Aim of the task |
The required output holds only the lines from the one containing "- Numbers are" through the end of the material below, copied exactly, please, with no pictures.

Given data |
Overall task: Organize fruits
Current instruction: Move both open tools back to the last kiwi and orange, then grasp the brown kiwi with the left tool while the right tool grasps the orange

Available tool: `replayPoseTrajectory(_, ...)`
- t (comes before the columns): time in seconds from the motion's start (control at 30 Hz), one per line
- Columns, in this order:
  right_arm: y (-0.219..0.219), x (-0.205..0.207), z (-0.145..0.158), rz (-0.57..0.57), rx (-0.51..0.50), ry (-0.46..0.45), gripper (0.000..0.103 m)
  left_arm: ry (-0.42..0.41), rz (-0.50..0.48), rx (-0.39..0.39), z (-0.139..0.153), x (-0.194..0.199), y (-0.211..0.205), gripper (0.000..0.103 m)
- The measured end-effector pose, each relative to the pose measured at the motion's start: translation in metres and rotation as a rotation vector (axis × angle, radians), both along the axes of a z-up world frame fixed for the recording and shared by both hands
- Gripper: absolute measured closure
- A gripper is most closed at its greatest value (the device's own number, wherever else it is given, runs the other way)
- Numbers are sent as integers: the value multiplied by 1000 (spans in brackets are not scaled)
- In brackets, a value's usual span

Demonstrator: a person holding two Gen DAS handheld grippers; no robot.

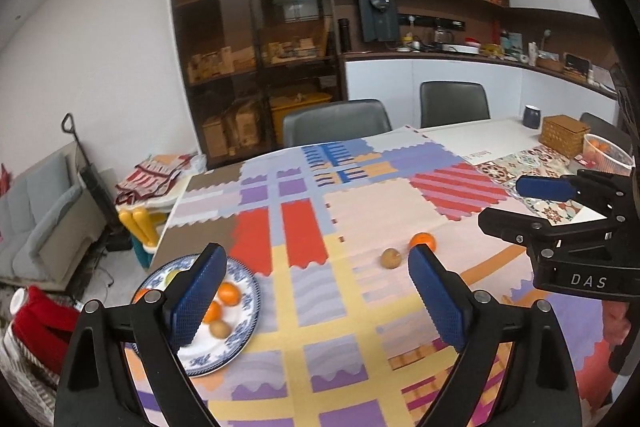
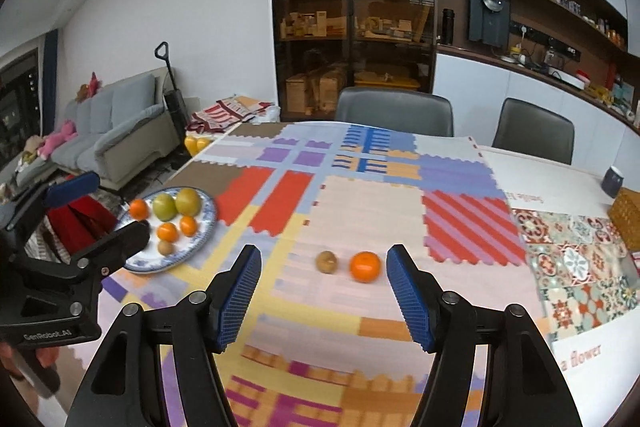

Result of this exercise |
- Numbers are sent as integers: the value multiplied by 1000 (spans in brackets are not scaled)
- In brackets, a value's usual span

Demonstrator: a person holding two Gen DAS handheld grippers; no robot.

That completes the answer to the exercise.